» **WHAT YOU ARE ASKED TO DO**: From the first line to the last, restate the data word for word.
--- COLLECTED MATERIAL ---
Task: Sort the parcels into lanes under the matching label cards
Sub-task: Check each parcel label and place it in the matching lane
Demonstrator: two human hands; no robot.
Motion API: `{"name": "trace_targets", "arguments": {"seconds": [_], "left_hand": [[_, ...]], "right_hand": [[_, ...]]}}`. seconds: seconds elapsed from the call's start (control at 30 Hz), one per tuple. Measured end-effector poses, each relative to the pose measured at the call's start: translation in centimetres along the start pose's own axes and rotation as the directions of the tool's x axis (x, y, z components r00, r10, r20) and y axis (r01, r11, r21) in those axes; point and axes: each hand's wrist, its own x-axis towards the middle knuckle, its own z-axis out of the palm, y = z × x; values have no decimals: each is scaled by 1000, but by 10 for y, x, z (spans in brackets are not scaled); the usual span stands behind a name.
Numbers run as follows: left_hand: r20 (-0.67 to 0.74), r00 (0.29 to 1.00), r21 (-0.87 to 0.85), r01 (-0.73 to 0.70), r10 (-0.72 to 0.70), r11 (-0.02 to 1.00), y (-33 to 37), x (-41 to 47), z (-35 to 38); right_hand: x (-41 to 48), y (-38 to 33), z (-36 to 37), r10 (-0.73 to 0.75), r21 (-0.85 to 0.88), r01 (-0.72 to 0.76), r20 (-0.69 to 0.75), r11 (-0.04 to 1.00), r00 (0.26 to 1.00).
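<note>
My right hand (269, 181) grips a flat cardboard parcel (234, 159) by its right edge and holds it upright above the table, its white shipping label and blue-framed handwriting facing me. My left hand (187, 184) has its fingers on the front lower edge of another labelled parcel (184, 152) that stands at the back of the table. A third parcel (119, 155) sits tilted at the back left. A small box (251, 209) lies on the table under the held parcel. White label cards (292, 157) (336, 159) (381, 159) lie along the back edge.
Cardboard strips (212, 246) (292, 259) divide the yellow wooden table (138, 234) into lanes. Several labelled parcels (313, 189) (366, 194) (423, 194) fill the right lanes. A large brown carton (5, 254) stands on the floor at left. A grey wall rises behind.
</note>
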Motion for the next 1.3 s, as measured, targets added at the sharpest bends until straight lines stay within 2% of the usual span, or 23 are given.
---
» **EXERCISE RESULT**:
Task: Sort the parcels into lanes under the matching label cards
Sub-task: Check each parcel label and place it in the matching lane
Demonstrator: two human hands; no robot.
Motion API: `{"name": "trace_targets", "arguments": {"seconds": [_], "left_hand": [[_, ...]], "right_hand": [[_, ...]]}}`. seconds: seconds elapsed from the call's start (control at 30 Hz), one per tuple. Measured end-effector poses, each relative to the pose measured at the call's start: translation in centimetres along the start pose's own axes and rotation as the directions of the tool's x axis (x, y, z components r00, r10, r20) and y axis (r01, r11, r21) in those axes; point and axes: each hand's wrist, its own x-axis towards the middle knuckle, its own z-axis out of the palm, y = z × x; values have no decimals: each is scaled by 1000, but by 10 for y, x, z (spans in brackets are not scaled); the usual span stands behind a name.
Numbers run as follows: left_hand: r20 (-0.67 to 0.74), r00 (0.29 to 1.00), r21 (-0.87 to 0.85), r01 (-0.73 to 0.70), r10 (-0.72 to 0.70), r11 (-0.02 to 1.00), y (-33 to 37), x (-41 to 47), z (-35 to 38); right_hand: x (-41 to 48), y (-38 to 33), z (-36 to 37), r10 (-0.73 to 0.75), r21 (-0.85 to 0.88), r01 (-0.72 to 0.76), r20 (-0.69 to 0.75), r11 (-0.04 to 1.00), r00 (0.26 to 1.00).
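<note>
My right hand (269, 181) grips a flat cardboard parcel (234, 159) by its right edge and holds it upright above the table, its white shipping label and blue-framed handwriting facing me. My left hand (187, 184) has its fingers on the front lower edge of another labelled parcel (184, 152) that stands at the back of the table. A third parcel (119, 155) sits tilted at the back left. A small box (251, 209) lies on the table under the held parcel. White label cards (292, 157) (336, 159) (381, 159) lie along the back edge.
Cardboard strips (212, 246) (292, 259) divide the yellow wooden table (138, 234) into lanes. Several labelled parcels (313, 189) (366, 194) (423, 194) fill the right lanes. A large brown carton (5, 254) stands on the floor at left. A grey wall rises behind.
</note>
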Motion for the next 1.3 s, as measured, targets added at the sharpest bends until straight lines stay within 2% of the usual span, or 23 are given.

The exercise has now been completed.